Write each line below back out exactly, omitting its pictures.

* Given data
------

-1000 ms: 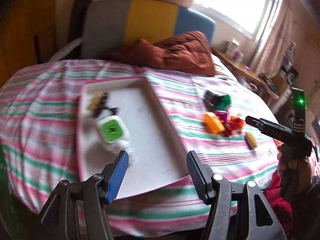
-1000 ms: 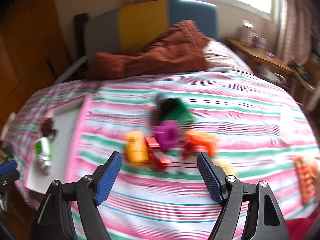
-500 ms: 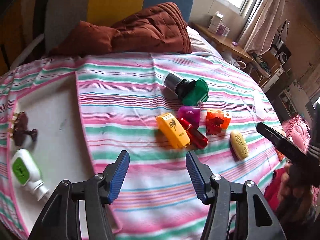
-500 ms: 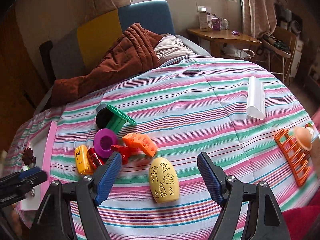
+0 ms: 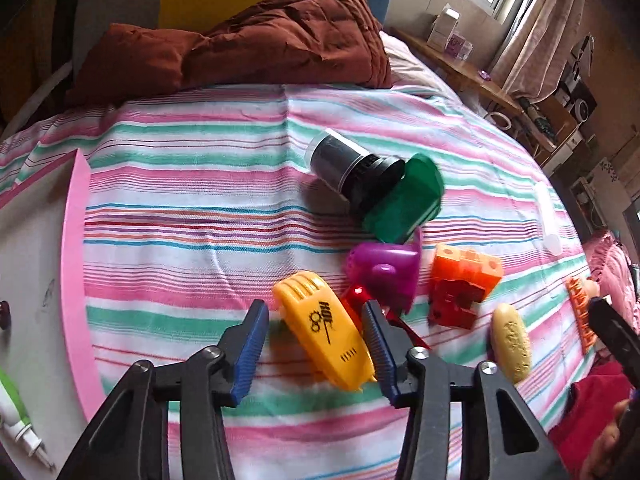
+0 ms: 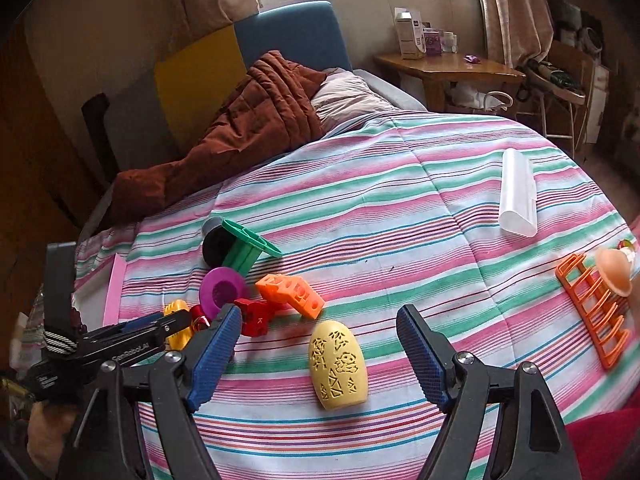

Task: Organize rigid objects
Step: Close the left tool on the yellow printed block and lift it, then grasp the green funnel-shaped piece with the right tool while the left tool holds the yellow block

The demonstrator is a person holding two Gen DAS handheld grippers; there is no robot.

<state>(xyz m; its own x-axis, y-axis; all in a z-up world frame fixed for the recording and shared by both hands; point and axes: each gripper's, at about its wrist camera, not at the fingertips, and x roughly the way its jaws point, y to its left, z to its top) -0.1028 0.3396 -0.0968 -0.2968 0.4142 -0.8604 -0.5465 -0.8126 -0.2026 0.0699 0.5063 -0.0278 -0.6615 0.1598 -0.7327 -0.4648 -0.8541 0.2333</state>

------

* Solution to the exercise
-1000 ms: 
-1000 ms: 
-500 ms: 
-500 ms: 
+0 ms: 
+0 ms: 

Task: Organize rigid objects
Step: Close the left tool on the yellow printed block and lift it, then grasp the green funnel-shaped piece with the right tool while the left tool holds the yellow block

The demonstrator is a person holding two Gen DAS handheld grippers; there is no robot.

<state>(xyz m; its own x-axis, y-axis; all in a z-up world frame fixed for the recording and shared by both hands; point and axes: each gripper's, at about its wrist camera, not at the fingertips, and x roughly the way its jaws point, y to its left, z to its top) -0.1028 0.3396 -0.0968 -0.2968 0.4142 -0.8604 -0.5465 -0.8126 -0.2026 0.0699 0.5063 -0.0278 -0.6615 0.1598 -0.7327 -0.4648 -0.8541 0.2333</state>

Nothing else belongs in this output.